_TASK_
In the entries below, find the line with "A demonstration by" and the line with "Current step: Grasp". Print those two and everything between them exactly, and nothing else.

─── INPUT DATA

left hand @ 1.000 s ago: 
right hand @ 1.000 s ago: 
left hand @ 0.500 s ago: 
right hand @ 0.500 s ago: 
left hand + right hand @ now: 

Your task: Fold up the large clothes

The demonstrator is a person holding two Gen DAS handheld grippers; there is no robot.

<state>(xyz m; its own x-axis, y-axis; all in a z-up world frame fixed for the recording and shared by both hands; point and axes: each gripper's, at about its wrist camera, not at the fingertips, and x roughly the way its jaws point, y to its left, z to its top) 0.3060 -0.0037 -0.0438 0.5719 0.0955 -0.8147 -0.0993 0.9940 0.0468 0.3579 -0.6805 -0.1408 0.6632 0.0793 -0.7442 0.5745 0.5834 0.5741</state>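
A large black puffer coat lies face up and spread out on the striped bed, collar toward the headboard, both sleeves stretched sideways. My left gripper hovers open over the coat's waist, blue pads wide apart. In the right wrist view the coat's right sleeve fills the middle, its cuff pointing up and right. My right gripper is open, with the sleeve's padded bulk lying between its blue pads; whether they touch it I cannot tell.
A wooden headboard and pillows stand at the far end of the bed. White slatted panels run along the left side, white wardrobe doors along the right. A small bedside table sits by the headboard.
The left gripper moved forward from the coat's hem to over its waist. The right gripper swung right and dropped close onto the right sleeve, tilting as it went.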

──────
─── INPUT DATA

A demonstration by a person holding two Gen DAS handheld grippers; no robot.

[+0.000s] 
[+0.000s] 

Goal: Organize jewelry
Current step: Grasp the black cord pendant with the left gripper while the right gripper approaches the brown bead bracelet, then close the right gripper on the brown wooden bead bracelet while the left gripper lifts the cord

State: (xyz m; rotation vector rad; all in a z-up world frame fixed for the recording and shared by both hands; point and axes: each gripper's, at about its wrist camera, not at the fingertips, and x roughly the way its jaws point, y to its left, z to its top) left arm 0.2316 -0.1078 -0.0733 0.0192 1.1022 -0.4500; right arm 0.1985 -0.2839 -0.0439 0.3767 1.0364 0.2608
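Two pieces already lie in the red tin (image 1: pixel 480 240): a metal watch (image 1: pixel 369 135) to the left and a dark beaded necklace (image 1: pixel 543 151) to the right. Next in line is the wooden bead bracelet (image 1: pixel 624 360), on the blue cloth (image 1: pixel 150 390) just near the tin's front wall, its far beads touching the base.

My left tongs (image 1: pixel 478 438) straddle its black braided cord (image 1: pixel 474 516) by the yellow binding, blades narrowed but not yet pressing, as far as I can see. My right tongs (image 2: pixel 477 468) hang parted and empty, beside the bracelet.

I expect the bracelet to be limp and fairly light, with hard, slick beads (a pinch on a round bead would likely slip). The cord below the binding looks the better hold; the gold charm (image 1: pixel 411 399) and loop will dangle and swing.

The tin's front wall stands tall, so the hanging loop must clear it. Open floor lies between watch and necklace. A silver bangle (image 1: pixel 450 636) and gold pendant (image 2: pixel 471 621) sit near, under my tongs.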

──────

_RESPONSE TO THIS TASK_
A demonstration by a person holding two Gen DAS handheld grippers; no robot.

[+0.000s] 
[+0.000s] 

Goal: Organize jewelry
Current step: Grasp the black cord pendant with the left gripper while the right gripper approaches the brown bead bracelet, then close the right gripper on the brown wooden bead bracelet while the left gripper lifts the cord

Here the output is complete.